▶ Given information:
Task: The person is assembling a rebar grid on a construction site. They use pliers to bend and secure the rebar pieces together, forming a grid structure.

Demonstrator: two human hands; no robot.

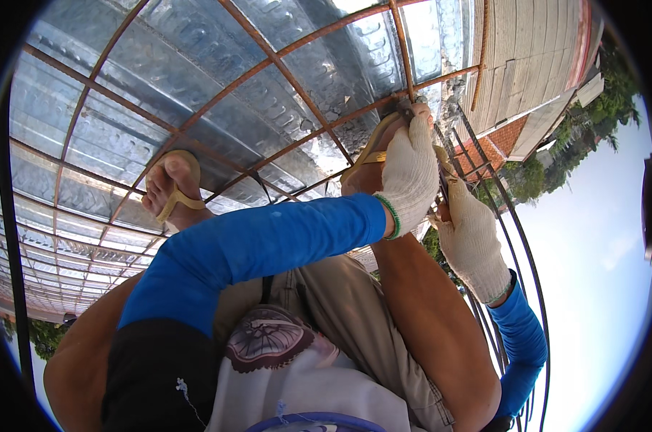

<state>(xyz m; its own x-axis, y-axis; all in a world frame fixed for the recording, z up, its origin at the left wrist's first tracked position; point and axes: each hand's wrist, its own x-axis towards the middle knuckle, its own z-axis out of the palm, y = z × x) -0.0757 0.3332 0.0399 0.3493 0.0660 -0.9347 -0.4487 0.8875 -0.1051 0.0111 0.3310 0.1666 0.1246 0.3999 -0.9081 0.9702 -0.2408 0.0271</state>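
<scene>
My left hand (pixel 411 169), in a cream knitted glove with bare fingertips, reaches down beside my right foot. Its fingers close on a small dark piece (pixel 406 109) at a crossing of the rusty rebar mesh (pixel 279 61); what that piece is I cannot make out. To its right and nearer to me, my right hand (pixel 473 241) wears the same kind of glove. Its fingers are curled in beside some thin dark bars (pixel 461 155), and whatever they grip is mostly hidden.
Ribbed metal decking (pixel 218 79) lies under the mesh. My feet, in tan flip-flops (pixel 169 205), are on it. Long dark rods (pixel 524 245) rise at the right, along the decking's edge. Beyond are a corrugated roof (pixel 531 57), trees (pixel 534 180) and sky. A dark upright bar (pixel 9 216) stands at the left.
</scene>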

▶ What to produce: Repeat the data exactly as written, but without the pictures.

▶ Response area:
Task: The person is assembling a rebar grid on a construction site. They use pliers to bend and secure the rebar pieces together, forming a grid structure.

Demonstrator: two human hands; no robot.


<state>(xyz m; its own x-axis, y-axis; all in a world frame fixed for the recording, z up, its origin at the left wrist's first tracked position; point and axes: each hand's wrist, its own x-axis towards the middle knuckle, its own z-axis out of the palm, y = z × x) -0.0757 0.3332 0.0399 0.3493 0.0660 -0.9347 -0.4487 0.8875 -0.1051 0.0111 0.3310 0.1666 0.1246 0.3999 -0.9081 0.9702 -0.2408 0.0271</state>
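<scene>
My left hand (pixel 411 169), in a cream knitted glove with bare fingertips, reaches down beside my right foot. Its fingers close on a small dark piece (pixel 406 109) at a crossing of the rusty rebar mesh (pixel 279 61); what that piece is I cannot make out. To its right and nearer to me, my right hand (pixel 473 241) wears the same kind of glove. Its fingers are curled in beside some thin dark bars (pixel 461 155), and whatever they grip is mostly hidden.
Ribbed metal decking (pixel 218 79) lies under the mesh. My feet, in tan flip-flops (pixel 169 205), are on it. Long dark rods (pixel 524 245) rise at the right, along the decking's edge. Beyond are a corrugated roof (pixel 531 57), trees (pixel 534 180) and sky. A dark upright bar (pixel 9 216) stands at the left.
</scene>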

This concludes the output.